ASSIGNMENT -> Set down, please, exactly the lines below that run from the line with "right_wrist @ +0" to the line with "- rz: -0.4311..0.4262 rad", both lines included.

INPUT DATA START

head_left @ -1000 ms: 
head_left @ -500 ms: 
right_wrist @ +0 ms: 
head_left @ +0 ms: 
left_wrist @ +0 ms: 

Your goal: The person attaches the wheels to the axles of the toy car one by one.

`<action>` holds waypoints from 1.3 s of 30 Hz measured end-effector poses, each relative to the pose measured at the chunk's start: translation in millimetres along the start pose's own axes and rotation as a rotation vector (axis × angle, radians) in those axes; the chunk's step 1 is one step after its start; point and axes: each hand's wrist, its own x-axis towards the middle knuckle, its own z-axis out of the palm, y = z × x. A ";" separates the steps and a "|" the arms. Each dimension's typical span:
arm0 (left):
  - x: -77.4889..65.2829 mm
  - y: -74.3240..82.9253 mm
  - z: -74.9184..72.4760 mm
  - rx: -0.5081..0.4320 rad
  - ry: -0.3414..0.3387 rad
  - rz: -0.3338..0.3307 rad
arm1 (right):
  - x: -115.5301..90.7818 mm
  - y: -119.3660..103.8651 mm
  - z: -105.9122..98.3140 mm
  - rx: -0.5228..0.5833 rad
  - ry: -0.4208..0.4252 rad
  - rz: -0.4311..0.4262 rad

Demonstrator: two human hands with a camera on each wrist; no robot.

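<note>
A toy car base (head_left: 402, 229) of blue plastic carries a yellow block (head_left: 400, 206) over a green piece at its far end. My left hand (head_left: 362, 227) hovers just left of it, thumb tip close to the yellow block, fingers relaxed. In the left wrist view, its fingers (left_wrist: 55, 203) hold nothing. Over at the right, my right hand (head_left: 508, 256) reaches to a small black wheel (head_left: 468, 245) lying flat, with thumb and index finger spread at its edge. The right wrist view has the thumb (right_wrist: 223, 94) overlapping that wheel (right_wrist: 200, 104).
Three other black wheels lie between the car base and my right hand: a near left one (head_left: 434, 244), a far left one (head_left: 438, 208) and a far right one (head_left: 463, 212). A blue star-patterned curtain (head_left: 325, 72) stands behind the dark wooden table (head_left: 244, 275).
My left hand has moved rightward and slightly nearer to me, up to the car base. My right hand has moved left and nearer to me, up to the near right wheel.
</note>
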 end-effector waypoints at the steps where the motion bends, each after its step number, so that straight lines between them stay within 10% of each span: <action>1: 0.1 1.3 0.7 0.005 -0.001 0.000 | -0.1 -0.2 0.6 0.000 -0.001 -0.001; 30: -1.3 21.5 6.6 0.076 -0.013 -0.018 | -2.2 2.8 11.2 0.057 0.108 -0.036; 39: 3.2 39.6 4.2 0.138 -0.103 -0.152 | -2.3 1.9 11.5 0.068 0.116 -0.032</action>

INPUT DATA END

SOLVED PROBLEM ->
right_wrist @ +0 ms: 
head_left @ +0 ms: 
left_wrist @ +0 ms: 

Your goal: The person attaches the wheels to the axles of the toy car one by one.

`<action>` holds waypoints from 1.3 s of 30 Hz measured end-effector poses, each relative to the pose measured at the chunk's start: translation in millimetres along the start pose's own axes and rotation as a rotation vector (axis × angle, radians) in those axes; the chunk's step 1 is one step after its start; point and axes: each hand's wrist, its own x-axis towards the middle knuckle, its own z-axis out of the palm, y = z × x. A ";" separates the steps and a "|" the arms. Each dimension's typical span:
arm0 (left):
  - x: -77.4889..65.2829 mm
  - y: -74.3240..82.9253 mm
  - z: -74.9184..72.4760 mm
  - rx: -0.5081..0.4320 rad
  - ry: -0.3414..0.3387 rad
  - rz: -0.3338..0.3307 rad
arm1 (right):
  - x: -115.5301..90.7818 mm
  - y: -119.3660..103.8651 mm
  - z: -105.9122..98.3140 mm
  - rx: -0.5228..0.5833 rad
  - ry: -0.4208..0.4252 rad
  - rz: -0.4311..0.4262 rad

The requested output has been fully supplied.